La poesía y las obras literarias son manifestaciones culturales que nos ayudan a forjar las cualidades tan innatas en el ser humano siendo ellas, el pilar fundamental de la sensibilidad, solidaridad y reflejo de lo que somos como sociedad. Evidentemente el mundo está inmerso en las banales superficiales de todo tipo de accesos y es ahí, en que la soltura maravillosa de la poesía y el pensamiento nos ayudan a contrastar una alternativa para darle realce a la belleza que no exteriorizamos como premisa de vida.

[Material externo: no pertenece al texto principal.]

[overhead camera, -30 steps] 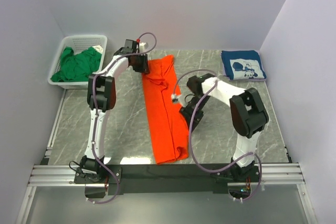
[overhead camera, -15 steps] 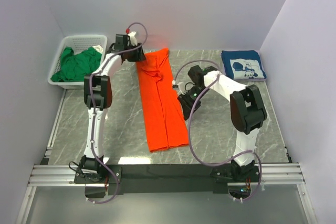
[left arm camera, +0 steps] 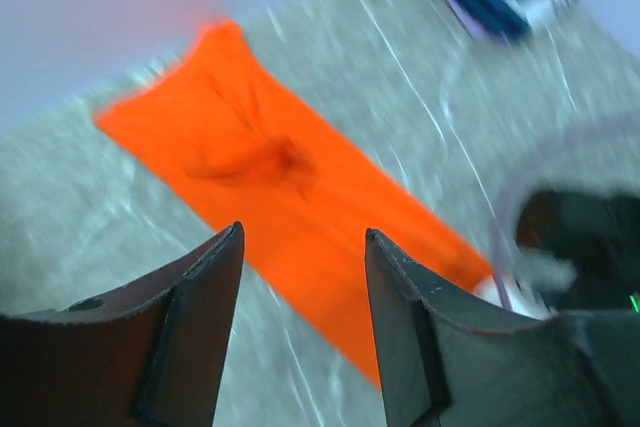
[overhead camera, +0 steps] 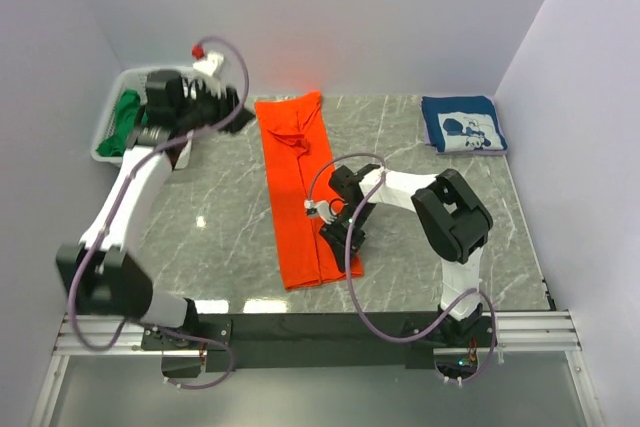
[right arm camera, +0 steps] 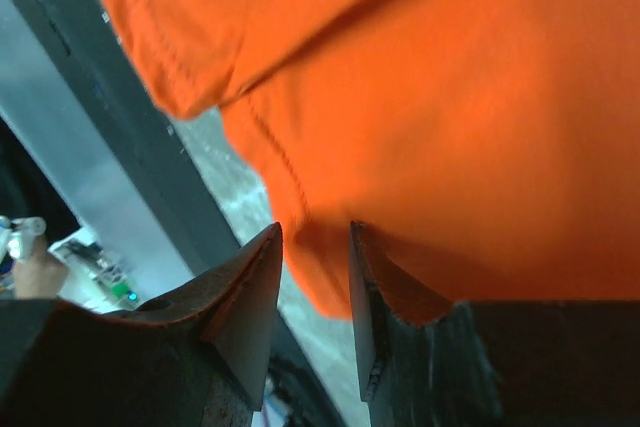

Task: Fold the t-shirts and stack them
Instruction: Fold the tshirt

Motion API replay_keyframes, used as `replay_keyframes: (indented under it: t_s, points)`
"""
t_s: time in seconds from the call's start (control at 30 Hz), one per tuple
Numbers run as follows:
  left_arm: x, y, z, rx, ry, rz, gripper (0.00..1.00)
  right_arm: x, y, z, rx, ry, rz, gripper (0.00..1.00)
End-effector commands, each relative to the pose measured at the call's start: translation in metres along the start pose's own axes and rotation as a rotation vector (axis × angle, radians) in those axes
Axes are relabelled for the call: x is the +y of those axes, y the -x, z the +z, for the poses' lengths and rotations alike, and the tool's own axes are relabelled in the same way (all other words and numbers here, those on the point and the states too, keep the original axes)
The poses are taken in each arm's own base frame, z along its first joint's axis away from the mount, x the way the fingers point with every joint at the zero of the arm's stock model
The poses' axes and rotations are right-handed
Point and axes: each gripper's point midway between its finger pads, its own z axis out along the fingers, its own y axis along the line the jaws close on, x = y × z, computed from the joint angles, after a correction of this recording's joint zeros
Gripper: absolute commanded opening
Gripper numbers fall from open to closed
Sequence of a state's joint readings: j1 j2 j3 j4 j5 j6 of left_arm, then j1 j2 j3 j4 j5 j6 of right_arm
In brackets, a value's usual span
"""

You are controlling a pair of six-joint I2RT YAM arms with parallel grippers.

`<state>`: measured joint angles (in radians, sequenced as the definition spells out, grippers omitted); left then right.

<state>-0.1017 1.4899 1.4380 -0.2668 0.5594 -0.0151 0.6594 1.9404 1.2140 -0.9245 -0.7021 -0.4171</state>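
Note:
The orange t-shirt [overhead camera: 300,187] lies as a long folded strip from the table's back to its front. It also shows in the left wrist view [left arm camera: 280,187] and fills the right wrist view [right arm camera: 430,77]. My left gripper [overhead camera: 240,119] is open and empty, raised left of the shirt's far end, next to the basket. My right gripper [overhead camera: 335,237] is low at the strip's right edge near its front end. Its jaws stand slightly apart over a hem corner. The navy t-shirt [overhead camera: 462,124] lies folded at the back right. The green t-shirt [overhead camera: 128,122] lies crumpled in the basket.
The white lattice basket [overhead camera: 108,154] stands at the back left against the wall. The black rail [overhead camera: 320,327] runs along the table's front edge, close to the orange shirt's near end. Walls close in the table at the left, back and right.
My left gripper has left the orange shirt's far end and swung up and left towards the basket. My right gripper has moved down the shirt's right edge towards the front. The shirt now lies flatter.

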Motion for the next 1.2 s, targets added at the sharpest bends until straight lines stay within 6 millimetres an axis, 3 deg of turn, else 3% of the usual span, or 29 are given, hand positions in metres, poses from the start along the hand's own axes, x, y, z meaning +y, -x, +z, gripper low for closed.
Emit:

En lo personal, mis poetas y literatos que influyeron y descifraron mis estados de ánimo, conquistas, soledades, alegría efímera, nostalgias y fracasos son Mario Benedetti, Eduardo Galeano, Jaime Sabines, Pablo Neruda y José Saramago.
Todos ellos denotan virtud a la hora de embellecer el pasado y las cercanías con la ausencia transformadas en recuerdos y memoria impoluta.